Le code de la consommation qualifie de contrat conclu « hors établissement » tout contrat conclu entre un professionnel et un consommateur :
dans un lieu qui n’est pas celui où le professionnel exerce son activité en permanence ou de manière habituelle, en la présence physique simultanée des parties, y compris à la suite d’une sollicitation ou d’une offre faite par le consommateur ;
dans le lieu où le professionnel exerce son activité en permanence ou de manière habituelle ou au moyen d’une technique de communication à distance, immédiatement après que le consommateur a été sollicité personnellement et individuellement dans un lieu différent de celui où le professionnel exerce en permanence ou de manière habituelle son activité et où les parties étaient, physiquement et simultanément, présentes ; ou
pendant une excursion organisée par le professionnel ayant pour but ou pour effet de promouvoir et de vendre des biens ou des services au consommateur.
Les contrats conclus hors établissement impliquent donc une rencontre physique en dehors de l’établissement du professionnel, à la différence des contrats conclus à distance qui se caractérisent par l’absence de contact direct entre les parties.
Conséquence de la qualification de contrat conclu « hors établissement »
Lorsqu’un contrat est conclu « hors établissement », les professionnels sont soumis à des obligations particulièrement contraignantes : communication d’informations relatives au contrat de manière claire et visible, fourniture de ces informations sur papier ou sur un autre support durable, remise d’un exemplaire daté du contrat sur papier signé par les parties ou sur un autre support durable, interdiction d’exiger une contrepartie financière dans les sept jours qui suivent la conclusion du contrat, etc.
Ces obligations s’étendent aux contrats conclus hors établissement entre deux professionnels dès lors que leur objet n’entre pas dans le champ de l’activité principale du professionnel sollicité et que celui-ci emploie moins de cinq salariés.
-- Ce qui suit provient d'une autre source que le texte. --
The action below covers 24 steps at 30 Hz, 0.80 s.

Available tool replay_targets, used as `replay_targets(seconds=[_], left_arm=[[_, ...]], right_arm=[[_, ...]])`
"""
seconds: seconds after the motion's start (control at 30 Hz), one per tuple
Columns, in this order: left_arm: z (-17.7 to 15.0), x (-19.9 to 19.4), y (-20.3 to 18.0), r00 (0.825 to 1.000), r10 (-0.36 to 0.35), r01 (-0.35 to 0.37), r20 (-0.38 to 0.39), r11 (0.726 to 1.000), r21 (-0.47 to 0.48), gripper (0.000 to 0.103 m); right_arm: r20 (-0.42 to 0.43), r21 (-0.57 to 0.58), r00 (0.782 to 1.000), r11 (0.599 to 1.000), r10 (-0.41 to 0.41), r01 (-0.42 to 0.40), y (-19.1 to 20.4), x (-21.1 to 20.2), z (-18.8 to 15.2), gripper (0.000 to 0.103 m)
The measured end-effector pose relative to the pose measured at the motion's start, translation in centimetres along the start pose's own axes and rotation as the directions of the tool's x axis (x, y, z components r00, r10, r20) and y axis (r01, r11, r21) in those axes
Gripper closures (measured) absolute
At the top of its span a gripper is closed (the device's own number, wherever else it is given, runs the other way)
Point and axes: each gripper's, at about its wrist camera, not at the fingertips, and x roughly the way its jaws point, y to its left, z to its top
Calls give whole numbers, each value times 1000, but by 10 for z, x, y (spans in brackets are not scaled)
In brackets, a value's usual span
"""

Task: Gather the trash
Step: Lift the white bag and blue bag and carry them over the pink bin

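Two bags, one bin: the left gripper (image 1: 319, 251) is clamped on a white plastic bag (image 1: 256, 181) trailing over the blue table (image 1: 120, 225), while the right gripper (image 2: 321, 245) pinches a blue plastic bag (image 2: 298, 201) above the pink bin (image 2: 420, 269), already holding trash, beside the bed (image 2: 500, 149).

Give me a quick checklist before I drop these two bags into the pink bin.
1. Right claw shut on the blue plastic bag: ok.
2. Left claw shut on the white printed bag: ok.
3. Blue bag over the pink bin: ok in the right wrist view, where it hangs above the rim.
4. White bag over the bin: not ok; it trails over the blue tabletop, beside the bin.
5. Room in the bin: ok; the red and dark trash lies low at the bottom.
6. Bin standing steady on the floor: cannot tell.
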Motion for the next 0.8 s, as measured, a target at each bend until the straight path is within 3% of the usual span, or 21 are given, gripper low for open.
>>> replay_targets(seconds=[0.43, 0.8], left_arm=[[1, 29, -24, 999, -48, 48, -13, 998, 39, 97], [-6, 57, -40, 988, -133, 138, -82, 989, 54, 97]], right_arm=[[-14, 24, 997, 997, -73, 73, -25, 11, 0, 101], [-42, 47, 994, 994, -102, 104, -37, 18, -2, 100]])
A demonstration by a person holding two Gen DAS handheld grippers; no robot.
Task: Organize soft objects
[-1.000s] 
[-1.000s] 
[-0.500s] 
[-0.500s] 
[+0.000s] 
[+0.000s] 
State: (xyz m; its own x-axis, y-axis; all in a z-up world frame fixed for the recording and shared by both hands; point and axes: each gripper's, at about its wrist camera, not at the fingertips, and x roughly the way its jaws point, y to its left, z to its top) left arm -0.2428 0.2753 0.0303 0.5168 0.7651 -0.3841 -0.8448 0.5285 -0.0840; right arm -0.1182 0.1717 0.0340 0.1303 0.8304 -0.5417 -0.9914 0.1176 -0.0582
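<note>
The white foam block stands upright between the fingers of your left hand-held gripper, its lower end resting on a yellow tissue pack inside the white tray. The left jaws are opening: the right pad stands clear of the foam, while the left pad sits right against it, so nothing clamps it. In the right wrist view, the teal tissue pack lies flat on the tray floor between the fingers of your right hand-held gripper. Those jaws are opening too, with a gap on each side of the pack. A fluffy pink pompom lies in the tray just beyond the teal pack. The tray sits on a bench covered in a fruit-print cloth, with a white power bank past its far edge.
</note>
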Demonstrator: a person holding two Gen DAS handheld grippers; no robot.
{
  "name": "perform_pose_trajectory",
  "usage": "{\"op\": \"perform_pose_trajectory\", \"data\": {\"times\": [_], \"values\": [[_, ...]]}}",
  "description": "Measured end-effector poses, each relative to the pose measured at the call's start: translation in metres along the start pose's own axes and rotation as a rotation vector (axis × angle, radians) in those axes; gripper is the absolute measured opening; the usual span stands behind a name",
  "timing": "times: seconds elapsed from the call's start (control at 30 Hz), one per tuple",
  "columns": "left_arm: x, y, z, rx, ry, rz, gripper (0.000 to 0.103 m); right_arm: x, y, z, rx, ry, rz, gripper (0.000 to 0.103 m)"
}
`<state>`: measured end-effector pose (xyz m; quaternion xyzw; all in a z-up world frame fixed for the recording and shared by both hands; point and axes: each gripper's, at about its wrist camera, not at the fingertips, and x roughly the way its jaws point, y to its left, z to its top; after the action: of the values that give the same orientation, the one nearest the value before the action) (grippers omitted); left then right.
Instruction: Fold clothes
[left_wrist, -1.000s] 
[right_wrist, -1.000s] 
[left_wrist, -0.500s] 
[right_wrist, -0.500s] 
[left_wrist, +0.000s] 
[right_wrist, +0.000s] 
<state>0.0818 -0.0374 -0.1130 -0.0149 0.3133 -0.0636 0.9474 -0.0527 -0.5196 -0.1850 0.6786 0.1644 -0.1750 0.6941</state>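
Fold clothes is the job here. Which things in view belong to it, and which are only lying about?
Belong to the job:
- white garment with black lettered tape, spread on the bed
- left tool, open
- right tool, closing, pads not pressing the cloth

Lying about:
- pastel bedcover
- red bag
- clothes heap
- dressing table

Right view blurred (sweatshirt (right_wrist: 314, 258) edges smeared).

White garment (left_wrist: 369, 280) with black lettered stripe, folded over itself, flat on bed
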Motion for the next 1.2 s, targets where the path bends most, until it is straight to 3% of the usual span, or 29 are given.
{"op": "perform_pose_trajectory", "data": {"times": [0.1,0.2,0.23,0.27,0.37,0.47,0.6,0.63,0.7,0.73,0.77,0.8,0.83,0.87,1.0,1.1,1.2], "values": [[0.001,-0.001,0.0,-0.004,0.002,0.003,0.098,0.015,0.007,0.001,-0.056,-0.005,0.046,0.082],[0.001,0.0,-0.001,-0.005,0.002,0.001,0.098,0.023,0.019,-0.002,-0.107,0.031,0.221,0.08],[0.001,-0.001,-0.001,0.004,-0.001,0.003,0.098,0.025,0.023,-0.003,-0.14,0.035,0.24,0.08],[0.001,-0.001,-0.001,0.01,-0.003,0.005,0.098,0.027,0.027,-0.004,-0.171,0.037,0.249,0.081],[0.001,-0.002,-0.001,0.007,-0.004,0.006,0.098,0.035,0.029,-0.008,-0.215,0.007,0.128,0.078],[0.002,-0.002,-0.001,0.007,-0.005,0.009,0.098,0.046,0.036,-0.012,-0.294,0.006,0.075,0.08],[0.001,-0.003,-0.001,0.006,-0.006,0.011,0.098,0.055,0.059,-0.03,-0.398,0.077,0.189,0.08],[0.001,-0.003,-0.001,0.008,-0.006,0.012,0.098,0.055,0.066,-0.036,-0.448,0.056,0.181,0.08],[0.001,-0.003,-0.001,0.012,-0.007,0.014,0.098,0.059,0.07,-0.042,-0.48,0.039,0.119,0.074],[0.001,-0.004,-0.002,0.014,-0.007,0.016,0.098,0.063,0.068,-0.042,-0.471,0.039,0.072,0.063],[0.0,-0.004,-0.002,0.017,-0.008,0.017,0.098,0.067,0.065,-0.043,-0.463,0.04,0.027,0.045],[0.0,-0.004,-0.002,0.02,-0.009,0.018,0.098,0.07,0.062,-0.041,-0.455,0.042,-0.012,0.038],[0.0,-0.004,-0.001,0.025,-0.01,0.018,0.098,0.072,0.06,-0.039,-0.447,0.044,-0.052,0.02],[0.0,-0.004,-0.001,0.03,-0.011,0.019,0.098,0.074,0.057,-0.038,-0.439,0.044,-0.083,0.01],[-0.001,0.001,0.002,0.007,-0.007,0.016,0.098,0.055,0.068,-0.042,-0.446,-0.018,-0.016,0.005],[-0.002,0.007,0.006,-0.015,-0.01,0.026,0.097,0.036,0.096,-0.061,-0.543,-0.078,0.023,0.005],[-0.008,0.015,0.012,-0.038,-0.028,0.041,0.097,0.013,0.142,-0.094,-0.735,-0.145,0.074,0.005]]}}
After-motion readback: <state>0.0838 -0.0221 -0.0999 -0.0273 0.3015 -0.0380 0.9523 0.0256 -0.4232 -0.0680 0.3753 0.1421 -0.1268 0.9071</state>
Cette extension n’est pas applicable aux contrats conclus à distance.
Rappelons également que le critère du « champ de l’activité principale » du professionnel, qui relève de l’appréciation souveraine des juges du fond, est fréquemment débattu devant les juridictions.
A titre d’illustration de ce que recouvre cette notion :
Un contrat d’insertion publicitaire n’entre pas dans le champ de l’activité principale de la personne exerçant une activité de production et de fourniture de bois de chauffage (Cour de cassation, 1re chambre civile, 27 novembre 2019, pourvoi n° 18-22.525) ;
Un contrat de location de photocopieurs n’entre pas dans le champ de l’activité principale d’un professionnel de santé (Cour d’appel d’Aix-en-Provence, 19 mai 2022, RG n° 19/07680) ;
Un contrat portant sur la location de matériel de vidéo-surveillance n’entre pas dans le champ de l’activité principale de la personne exerçant une activité de restauration rapide (Cour d’appel de Douai, 6 juin 2024, RG n° 23/00108).